▸ WHAT YOU WILL DO
Below are lines of data, and only some are wanted. Please repeat exactly those from the line that has "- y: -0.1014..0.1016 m" through the line that has "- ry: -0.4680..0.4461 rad".

INFORMATION SUPPLIED Block Start

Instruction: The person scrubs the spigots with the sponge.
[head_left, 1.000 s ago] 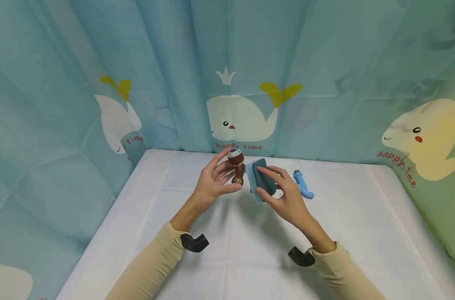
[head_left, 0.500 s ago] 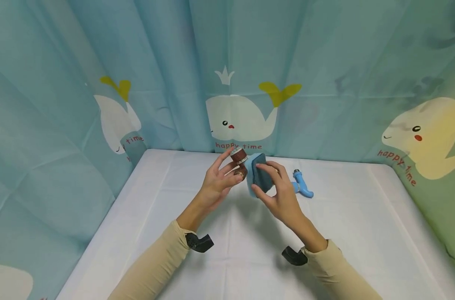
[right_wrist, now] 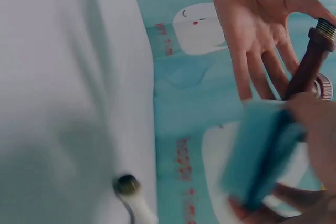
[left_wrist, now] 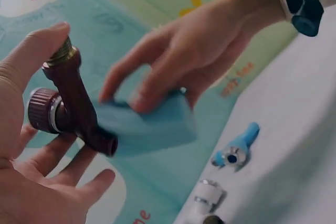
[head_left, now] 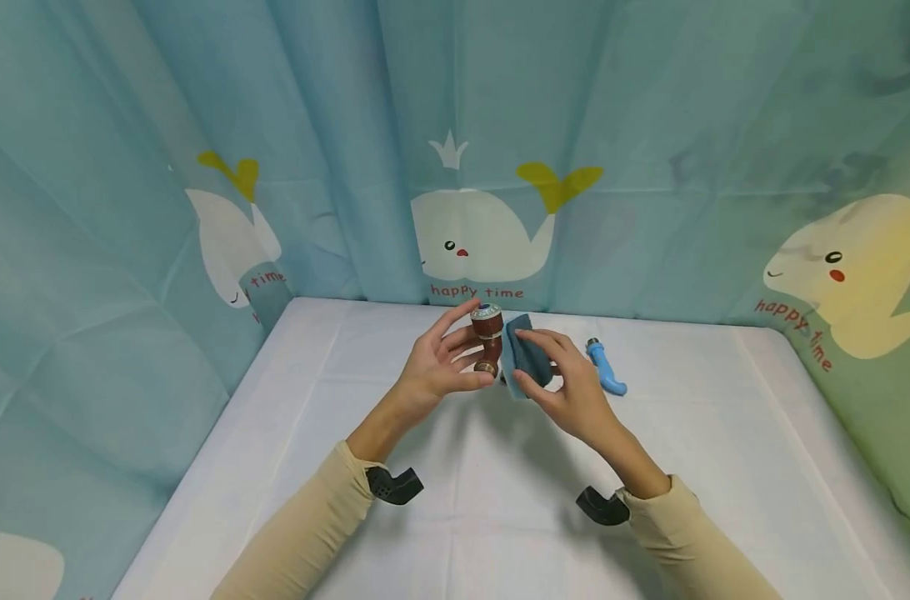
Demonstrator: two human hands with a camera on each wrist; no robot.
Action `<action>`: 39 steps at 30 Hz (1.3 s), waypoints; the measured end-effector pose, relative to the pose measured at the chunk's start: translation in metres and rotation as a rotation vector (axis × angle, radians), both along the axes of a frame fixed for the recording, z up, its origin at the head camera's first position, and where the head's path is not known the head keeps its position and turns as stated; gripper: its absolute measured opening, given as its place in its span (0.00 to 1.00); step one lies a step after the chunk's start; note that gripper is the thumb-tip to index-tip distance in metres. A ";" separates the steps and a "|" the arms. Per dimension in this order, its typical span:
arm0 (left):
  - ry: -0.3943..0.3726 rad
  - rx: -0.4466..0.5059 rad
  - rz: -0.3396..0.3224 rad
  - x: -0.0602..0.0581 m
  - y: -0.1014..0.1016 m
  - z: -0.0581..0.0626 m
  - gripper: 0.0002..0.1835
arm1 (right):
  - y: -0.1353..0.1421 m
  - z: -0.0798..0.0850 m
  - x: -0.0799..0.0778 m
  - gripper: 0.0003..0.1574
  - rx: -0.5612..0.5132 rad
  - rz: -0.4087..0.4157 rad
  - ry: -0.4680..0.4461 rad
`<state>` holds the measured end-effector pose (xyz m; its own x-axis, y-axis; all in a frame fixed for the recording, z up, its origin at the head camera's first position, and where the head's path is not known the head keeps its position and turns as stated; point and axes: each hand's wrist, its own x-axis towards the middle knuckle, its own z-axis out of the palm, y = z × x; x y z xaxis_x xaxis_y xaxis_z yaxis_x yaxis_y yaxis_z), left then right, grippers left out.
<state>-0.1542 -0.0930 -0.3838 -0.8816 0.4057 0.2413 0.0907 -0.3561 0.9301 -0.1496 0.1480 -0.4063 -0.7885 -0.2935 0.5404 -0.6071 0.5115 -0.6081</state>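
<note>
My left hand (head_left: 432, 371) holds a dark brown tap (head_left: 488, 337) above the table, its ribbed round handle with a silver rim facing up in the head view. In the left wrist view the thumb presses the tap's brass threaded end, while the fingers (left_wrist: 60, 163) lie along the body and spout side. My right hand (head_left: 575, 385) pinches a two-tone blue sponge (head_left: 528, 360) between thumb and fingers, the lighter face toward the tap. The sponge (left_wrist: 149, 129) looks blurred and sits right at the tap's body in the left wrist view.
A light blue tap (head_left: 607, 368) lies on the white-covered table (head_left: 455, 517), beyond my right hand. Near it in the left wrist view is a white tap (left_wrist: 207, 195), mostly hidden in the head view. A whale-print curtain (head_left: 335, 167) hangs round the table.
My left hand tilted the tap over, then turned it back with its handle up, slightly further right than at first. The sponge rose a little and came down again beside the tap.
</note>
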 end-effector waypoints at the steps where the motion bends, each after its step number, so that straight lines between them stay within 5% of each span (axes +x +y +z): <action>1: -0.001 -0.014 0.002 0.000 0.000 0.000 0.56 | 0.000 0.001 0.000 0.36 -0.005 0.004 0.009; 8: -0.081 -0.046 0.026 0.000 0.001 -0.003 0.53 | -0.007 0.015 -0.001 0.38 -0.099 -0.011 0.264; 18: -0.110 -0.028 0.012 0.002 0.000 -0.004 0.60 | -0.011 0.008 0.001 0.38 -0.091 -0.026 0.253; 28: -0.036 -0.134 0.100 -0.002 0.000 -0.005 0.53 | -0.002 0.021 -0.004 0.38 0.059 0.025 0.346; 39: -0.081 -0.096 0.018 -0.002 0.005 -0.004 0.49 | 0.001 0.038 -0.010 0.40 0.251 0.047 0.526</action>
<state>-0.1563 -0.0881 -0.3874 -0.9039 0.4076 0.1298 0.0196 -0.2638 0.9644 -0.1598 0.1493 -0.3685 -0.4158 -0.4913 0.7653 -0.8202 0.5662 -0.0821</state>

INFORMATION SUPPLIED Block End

▸ RESULT FOR THIS TASK
  - y: -0.1014..0.1016 m
  - z: -0.0581..0.0626 m
  - gripper: 0.0002..0.1835
arm1 (right):
  - y: -0.1353..0.1421 m
  - z: -0.0798..0.0850 m
  - x: -0.0799..0.0778 m
  - gripper: 0.0003..0.1574
  - rx: -0.5612..0.5132 rad
  - rz: -0.4087..0.4157 rad
  - ry: -0.4680..0.4461 rad

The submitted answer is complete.